*Try it*
Please transcribe exactly, and only, the lines of the data below between the line holding "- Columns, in" and the line holding "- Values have", inclusive.

*Data below*
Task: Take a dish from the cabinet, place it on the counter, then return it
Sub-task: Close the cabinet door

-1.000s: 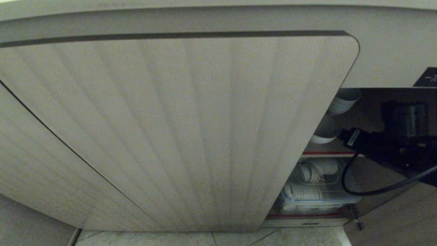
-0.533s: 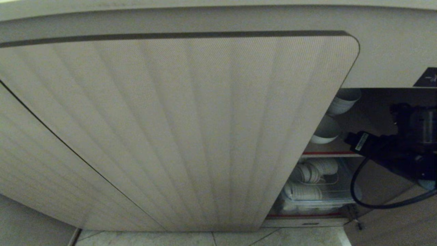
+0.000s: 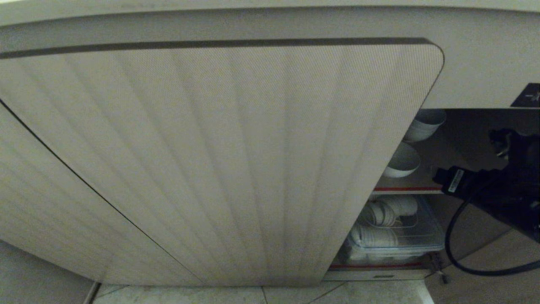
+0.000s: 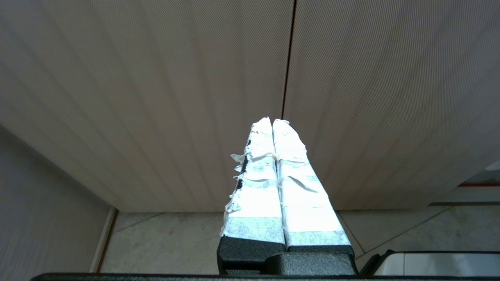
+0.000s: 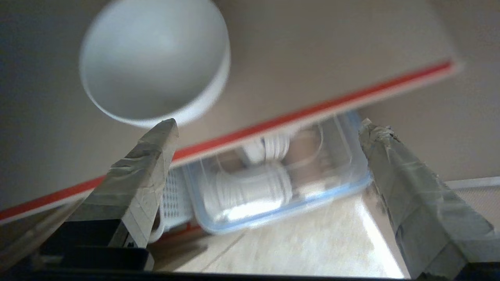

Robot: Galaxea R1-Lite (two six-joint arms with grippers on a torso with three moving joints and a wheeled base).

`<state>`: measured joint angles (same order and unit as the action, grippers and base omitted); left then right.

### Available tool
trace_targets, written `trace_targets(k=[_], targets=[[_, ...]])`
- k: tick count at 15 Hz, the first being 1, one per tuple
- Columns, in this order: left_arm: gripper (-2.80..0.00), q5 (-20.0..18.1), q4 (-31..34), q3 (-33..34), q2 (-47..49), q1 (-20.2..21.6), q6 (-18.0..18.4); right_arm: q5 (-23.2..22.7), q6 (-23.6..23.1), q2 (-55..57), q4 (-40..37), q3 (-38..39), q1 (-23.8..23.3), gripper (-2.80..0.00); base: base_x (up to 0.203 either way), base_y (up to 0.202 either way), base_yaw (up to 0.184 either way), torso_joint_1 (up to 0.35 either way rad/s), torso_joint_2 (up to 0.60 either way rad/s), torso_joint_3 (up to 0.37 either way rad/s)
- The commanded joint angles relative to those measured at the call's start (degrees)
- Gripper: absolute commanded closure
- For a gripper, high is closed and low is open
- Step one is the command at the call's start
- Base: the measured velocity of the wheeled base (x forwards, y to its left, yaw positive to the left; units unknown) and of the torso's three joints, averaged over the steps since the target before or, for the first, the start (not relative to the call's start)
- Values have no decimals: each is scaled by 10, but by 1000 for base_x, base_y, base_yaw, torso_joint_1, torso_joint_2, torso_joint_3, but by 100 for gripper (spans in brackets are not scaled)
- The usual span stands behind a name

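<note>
White ceramic, the dish (image 5: 154, 62) sits on the red-edged shelf (image 5: 312, 111) inside the cabinet (image 3: 219, 160). My right end effector (image 5: 267, 127) hangs empty before it, fingers spread wide. My left end effector (image 4: 272, 121) is parked facing the ribbed door, fingers pressed together.

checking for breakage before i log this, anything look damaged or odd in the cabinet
Nothing broken shows. The dish sits upright on the red-edged shelf. Only oddity: the white tape on the left gripper fingers is frayed and peeling at its edges.
</note>
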<state>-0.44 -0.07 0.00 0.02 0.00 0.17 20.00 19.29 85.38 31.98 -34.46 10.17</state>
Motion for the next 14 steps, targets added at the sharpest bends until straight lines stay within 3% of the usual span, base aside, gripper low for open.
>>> trace_targets(k=[1,9,14], targets=[[0,0,0,0,0,0,0,0,-19,-4,23,14,0,-280,0,0,0,0,0,0],[0,0,0,0,0,0,0,1,-77,-12,59,38,0,-280,0,0,0,0,0,0],[0,0,0,0,0,0,0,0,-89,-15,98,72,0,-280,0,0,0,0,0,0]])
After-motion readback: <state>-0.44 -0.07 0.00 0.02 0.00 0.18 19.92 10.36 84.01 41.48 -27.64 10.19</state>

*Response to the exercise*
- Columns, in this order: left_arm: gripper (-2.80..0.00), q5 (-20.0..18.1), q4 (-31..34), q3 (-33..34), q2 (-47..49), q1 (-20.2..21.6), q6 (-18.0..18.4); right_arm: q5 (-23.2..22.7), q6 (-23.6..23.1), q2 (-55..57), q4 (-40..37), q3 (-38..39), q1 (-23.8..23.3), gripper (-2.80..0.00); base: base_x (up to 0.203 either way), base_y (up to 0.202 either way), base_yaw (up to 0.184 either way), torso_joint_1 (up to 0.35 either way rad/s), torso_joint_2 (up to 0.60 either way rad/s), torso_joint_3 (up to 0.37 either way rad/s)
- The commanded joint angles relative to those measured at the call's start (degrees)
- Gripper: absolute commanded closure
- For a gripper, high is closed and low is open
- Step one is the command at the call's start
- Base: the measured velocity of the wheeled base (x forwards, y to its left, yaw positive to the left; units unknown) and of the torso's three joints, averaged over the steps since the target before or, for the first, the start (not relative to the call's start)
- Values have no decimals: each is scaled by 10, but by 1000 for base_x, base_y, base_yaw, torso_joint_1, torso_joint_2, torso_joint_3, but by 100 for gripper (spans in brackets are not scaled)

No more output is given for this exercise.